The siege that tried to become Dien Bien Phu

A remote Marine combat base below the DMZ became the war's most watched pressure point. Artillery, trenches, air supply, hill fights, and the memory of a French disaster turned Khe Sanh into a test of whether America could hold an isolated base under siege.

77 DaysThe siege ran from January 21 to April 8, 1968, as Khe Sanh became a national fixation.
26th MarinesColonel David E. Lownds' Marines and attached units held the combat base and nearby hill positions.
Operation NiagaraU.S. air power, including B-52 Arc Light strikes, hammered PAVN forces around the base.
Route 9Operation Pegasus reopened the road and broke the isolation of the combat base in April.

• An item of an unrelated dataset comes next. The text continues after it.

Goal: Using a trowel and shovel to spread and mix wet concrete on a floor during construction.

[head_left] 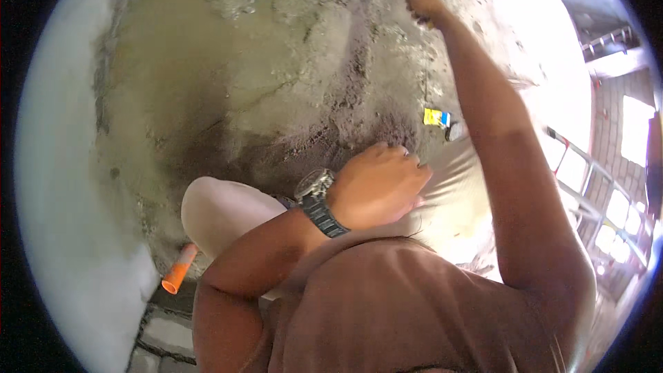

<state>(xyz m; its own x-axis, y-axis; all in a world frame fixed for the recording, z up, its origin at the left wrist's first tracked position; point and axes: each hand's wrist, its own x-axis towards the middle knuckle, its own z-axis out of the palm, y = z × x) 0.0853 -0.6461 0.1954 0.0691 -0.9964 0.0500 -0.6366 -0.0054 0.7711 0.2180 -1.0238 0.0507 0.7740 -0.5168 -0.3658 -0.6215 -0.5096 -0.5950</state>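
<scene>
Fingers, right hand (pixel 427 8): curled, grip unclear; mortar (pixel 262 62) at their eight o'clock. Left hand (pixel 378 186): curled, palm hidden. One watch (pixel 320 204), one tube (pixel 179 269), one packet (pixel 435 117).

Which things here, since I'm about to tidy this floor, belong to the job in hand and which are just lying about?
Apparently in use:
grey mortar-like material
right hand, stretched out over it; whether it holds a tool is unclear

Seemingly lying about:
orange tube, near the left knee
yellow-and-blue packet
</scene>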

A Base At The End Of A Road

Khe Sanh Combat Base sat in northwest South Vietnam, near Laos and below the Demilitarized Zone. Route 9 ran east-west through the region, but by early 1968 the base depended heavily on air supply. The geography made it valuable and dangerous at the same time: close to infiltration routes, isolated from easy ground relief, and ringed by hills that could hide artillery, trenches, and infantry.

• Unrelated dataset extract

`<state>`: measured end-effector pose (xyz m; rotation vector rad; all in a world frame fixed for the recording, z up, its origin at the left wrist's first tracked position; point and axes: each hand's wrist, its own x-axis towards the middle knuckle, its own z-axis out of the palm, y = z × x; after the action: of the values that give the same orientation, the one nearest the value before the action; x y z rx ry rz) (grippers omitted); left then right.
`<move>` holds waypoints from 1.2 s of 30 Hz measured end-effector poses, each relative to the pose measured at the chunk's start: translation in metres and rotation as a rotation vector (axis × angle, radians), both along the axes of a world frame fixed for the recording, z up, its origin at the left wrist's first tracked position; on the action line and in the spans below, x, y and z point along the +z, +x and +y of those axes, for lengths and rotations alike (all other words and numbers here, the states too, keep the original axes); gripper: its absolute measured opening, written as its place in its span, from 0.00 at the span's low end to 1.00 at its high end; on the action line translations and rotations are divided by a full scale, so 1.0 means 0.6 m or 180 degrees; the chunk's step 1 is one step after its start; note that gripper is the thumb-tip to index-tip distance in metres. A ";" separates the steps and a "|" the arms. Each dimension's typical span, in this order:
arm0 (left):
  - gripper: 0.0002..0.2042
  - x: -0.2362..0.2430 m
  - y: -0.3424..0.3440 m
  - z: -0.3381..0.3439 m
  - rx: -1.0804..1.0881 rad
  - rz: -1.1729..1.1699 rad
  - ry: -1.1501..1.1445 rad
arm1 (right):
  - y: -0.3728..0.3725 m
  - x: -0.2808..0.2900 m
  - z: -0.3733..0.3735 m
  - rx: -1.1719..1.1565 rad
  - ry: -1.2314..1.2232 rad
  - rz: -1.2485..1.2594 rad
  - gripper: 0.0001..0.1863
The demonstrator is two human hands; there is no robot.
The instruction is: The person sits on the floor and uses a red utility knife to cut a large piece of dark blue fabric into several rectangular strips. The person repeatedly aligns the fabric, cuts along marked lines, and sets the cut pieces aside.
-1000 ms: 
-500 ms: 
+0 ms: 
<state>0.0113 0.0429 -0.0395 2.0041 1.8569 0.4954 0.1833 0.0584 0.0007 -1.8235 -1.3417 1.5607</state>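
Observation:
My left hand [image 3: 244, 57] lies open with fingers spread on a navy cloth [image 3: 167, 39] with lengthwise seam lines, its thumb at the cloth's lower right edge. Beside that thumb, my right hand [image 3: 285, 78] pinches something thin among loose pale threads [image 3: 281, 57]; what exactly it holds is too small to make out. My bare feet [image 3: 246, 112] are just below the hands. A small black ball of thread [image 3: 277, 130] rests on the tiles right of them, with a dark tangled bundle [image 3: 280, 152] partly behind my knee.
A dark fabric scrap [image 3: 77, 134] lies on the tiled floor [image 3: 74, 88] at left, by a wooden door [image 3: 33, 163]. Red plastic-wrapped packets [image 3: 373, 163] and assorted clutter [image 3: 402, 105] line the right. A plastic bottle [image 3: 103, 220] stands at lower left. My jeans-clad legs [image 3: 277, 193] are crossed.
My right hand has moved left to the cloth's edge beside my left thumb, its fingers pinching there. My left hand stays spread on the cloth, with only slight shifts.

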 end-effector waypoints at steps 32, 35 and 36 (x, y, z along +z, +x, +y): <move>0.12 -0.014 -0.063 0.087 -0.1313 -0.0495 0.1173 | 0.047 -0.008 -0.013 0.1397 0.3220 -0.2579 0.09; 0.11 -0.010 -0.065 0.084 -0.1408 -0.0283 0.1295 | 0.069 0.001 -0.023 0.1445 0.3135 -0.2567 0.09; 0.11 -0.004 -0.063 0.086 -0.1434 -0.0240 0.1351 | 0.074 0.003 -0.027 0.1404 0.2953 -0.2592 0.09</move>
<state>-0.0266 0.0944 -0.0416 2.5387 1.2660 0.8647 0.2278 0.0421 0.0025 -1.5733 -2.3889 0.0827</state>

That was why the comparison to Dien Bien Phu was unavoidable. In 1954, Viet Minh forces surrounded and crushed a French base in a remote valley. At Khe Sanh, American commanders insisted the result would be different because U.S. air power, artillery, and logistics could keep the Marines alive.

Tactical map of Khe Sanh, Route 9, hill positions, Laos border, and Operation Pegasus
The Khe Sanh problem: Route 9, Lang Vei, hill positions, Laos, PAVN approach routes, Marine perimeter, air supply, and the Pegasus relief route.

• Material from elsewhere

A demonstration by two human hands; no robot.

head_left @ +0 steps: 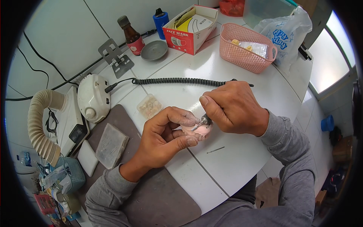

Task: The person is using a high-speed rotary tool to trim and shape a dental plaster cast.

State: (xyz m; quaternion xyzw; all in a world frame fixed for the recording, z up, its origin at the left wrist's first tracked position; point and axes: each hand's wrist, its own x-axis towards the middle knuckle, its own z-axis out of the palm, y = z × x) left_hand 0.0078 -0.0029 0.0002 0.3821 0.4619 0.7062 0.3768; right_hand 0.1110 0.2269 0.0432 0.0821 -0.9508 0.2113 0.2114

The Hill Base Becomes The Center Of The War

On January 21, 1968, heavy North Vietnamese fire struck Khe Sanh. Ammunition blew. Shells landed inside the combat base. The Marines did not need a briefing to understand the shape of the problem: the enemy had chosen the base, the surrounding hills, and the roads around it as a place to test American power.

The siege unfolded at the same time as the Tet Offensive, which made Khe Sanh more than a tactical fight. President Johnson, General William Westmoreland, reporters, and the public watched the base closely. The question was blunt: was this another Dien Bien Phu, or could the United States keep an isolated garrison alive by air?

The Marines held bunkers, trenches, artillery pits, and hill outposts while PAVN forces shelled, probed, dug, and tightened pressure. Nearby Lang Vei fell to an armored attack on February 7, adding to the sense that the base was being tested from every direction.

Air supply became life support. C-130s, C-123s, helicopters, parachute drops, and low-altitude delivery systems pushed ammunition, food, water, fuel, and medical evacuation through bad weather and enemy fire. The runway was not a convenience. It was a battlefield.

Operation Niagara turned the surrounding hills and approaches into one of the most intensely bombed areas of the war. Tactical aircraft, Marine aviation, Navy aircraft, and B-52s struck suspected PAVN positions. The National Museum of the U.S. Air Force notes 98,721 tons of bombs dropped in Niagara, a figure larger than the weight of the aircraft carrier USS Enterprise.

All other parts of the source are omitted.